Supplied information:

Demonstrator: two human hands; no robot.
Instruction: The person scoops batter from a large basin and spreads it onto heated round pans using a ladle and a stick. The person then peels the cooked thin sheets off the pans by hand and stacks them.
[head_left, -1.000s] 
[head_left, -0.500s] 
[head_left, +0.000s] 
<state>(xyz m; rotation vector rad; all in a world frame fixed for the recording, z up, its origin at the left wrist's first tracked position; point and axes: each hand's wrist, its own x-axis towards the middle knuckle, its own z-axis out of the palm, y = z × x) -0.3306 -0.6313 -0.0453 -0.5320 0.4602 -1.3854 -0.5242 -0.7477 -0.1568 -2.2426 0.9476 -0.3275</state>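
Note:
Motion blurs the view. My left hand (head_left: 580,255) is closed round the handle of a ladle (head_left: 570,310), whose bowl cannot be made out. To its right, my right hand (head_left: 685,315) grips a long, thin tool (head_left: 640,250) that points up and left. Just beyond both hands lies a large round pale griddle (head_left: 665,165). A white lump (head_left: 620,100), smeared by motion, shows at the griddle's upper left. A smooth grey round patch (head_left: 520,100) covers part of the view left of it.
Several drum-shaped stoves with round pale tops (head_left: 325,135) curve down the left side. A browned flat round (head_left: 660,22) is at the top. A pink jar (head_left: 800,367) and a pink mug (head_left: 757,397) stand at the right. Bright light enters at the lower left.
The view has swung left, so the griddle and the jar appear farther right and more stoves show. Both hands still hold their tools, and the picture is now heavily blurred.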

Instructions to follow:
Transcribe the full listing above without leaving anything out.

Response area:
Demonstrator: two human hands; no robot.
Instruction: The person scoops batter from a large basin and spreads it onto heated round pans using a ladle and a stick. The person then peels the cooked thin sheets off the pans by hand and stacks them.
[head_left, -1.000s] 
[head_left, -0.500s] 
[head_left, +0.000s] 
<state>(xyz m; rotation vector rad; all in a world frame fixed for the recording, z up, its origin at the left wrist's first tracked position; point and axes: each hand's wrist, its own x-axis towards the middle knuckle, its own z-axis out of the palm, y = z × x) -0.3306 -0.6313 -0.0453 -0.5320 0.4602 -1.3854 -0.5242 -0.7477 -0.1568 -2.2426 0.9476 -0.3275</state>
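Note:
Motion blurs the view. My left hand (head_left: 580,255) is closed round the handle of a ladle (head_left: 570,310), whose bowl cannot be made out. To its right, my right hand (head_left: 685,315) grips a long, thin tool (head_left: 640,250) that points up and left. Just beyond both hands lies a large round pale griddle (head_left: 665,165). A white lump (head_left: 620,100), smeared by motion, shows at the griddle's upper left. A smooth grey round patch (head_left: 520,100) covers part of the view left of it.
Several drum-shaped stoves with round pale tops (head_left: 325,135) curve down the left side. A browned flat round (head_left: 660,22) is at the top. A pink jar (head_left: 800,367) and a pink mug (head_left: 757,397) stand at the right. Bright light enters at the lower left.
The view has swung left, so the griddle and the jar appear farther right and more stoves show. Both hands still hold their tools, and the picture is now heavily blurred.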

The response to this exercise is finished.